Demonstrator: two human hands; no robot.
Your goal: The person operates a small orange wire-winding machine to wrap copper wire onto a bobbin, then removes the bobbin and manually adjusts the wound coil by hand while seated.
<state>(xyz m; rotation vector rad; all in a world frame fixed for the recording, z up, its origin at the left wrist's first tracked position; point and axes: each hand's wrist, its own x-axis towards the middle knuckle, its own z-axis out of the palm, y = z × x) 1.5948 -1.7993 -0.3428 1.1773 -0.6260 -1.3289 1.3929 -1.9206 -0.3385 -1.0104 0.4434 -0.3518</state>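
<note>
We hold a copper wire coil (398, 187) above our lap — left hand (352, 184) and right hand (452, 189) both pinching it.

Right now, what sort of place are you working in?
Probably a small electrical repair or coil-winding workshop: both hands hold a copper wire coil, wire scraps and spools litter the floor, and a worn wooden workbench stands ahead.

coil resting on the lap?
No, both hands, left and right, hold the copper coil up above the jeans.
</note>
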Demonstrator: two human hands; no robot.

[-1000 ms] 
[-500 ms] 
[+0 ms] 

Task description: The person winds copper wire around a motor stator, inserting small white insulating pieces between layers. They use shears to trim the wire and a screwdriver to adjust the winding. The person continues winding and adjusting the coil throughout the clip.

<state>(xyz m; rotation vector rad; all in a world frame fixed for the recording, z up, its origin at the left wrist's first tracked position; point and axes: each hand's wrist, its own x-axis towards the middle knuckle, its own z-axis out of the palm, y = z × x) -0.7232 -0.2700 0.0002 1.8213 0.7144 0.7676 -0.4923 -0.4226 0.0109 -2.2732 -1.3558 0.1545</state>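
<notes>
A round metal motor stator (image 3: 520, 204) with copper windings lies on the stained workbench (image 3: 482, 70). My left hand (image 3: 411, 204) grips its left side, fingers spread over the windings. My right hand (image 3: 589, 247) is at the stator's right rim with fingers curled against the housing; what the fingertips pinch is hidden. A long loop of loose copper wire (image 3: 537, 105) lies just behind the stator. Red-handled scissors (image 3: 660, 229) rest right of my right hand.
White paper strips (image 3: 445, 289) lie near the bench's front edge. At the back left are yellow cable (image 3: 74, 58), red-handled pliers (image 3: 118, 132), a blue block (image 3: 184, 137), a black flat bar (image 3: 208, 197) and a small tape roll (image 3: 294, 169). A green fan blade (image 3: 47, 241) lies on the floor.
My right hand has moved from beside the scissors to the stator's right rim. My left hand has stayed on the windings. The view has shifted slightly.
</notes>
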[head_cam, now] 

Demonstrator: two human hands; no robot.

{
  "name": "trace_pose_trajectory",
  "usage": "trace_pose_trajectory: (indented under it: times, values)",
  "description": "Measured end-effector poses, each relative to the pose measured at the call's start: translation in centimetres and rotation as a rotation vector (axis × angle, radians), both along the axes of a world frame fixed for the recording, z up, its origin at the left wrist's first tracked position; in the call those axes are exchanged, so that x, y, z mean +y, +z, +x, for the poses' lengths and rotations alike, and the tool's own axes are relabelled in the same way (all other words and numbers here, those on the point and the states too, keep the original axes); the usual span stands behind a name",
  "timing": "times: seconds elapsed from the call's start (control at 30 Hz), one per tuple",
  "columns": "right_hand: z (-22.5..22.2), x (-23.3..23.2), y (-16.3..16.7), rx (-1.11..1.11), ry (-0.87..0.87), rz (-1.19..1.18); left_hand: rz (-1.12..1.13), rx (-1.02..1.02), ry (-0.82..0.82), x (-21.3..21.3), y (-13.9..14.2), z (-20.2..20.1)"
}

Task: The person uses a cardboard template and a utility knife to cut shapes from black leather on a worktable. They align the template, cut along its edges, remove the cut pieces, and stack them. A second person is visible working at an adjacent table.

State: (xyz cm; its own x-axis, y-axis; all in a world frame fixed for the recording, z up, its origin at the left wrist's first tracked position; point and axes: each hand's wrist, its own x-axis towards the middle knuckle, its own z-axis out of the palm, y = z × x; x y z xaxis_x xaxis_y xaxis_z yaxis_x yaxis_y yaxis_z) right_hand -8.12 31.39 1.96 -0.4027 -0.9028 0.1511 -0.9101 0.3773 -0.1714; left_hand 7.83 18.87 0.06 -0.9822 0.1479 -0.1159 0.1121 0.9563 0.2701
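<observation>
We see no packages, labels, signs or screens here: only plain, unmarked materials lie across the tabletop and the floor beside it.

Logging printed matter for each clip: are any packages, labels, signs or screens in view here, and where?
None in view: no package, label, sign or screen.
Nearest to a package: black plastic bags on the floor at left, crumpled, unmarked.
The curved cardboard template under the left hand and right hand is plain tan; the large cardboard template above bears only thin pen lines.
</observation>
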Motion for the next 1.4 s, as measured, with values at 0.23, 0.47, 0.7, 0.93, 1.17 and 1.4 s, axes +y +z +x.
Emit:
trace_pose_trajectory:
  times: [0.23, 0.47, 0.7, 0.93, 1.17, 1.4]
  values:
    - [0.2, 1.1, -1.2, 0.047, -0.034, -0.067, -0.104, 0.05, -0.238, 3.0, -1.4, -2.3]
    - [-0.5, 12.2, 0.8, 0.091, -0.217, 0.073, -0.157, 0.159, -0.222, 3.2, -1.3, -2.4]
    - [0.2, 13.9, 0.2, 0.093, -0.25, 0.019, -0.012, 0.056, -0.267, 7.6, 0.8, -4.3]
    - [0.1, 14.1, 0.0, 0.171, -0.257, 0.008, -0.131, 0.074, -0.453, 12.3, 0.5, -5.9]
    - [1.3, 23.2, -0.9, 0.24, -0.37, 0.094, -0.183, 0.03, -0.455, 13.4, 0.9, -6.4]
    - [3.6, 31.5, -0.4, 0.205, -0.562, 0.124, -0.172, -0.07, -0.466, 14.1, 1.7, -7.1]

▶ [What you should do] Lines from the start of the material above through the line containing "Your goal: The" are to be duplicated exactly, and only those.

▶ [Response box]
Demonstrator: two human hands; no robot.
Your goal: The person operates a small orange wire-winding machine to wrap copper wire onto a bobbin, then removes the bobbin and manually adjusts the wound coil by hand while seated.

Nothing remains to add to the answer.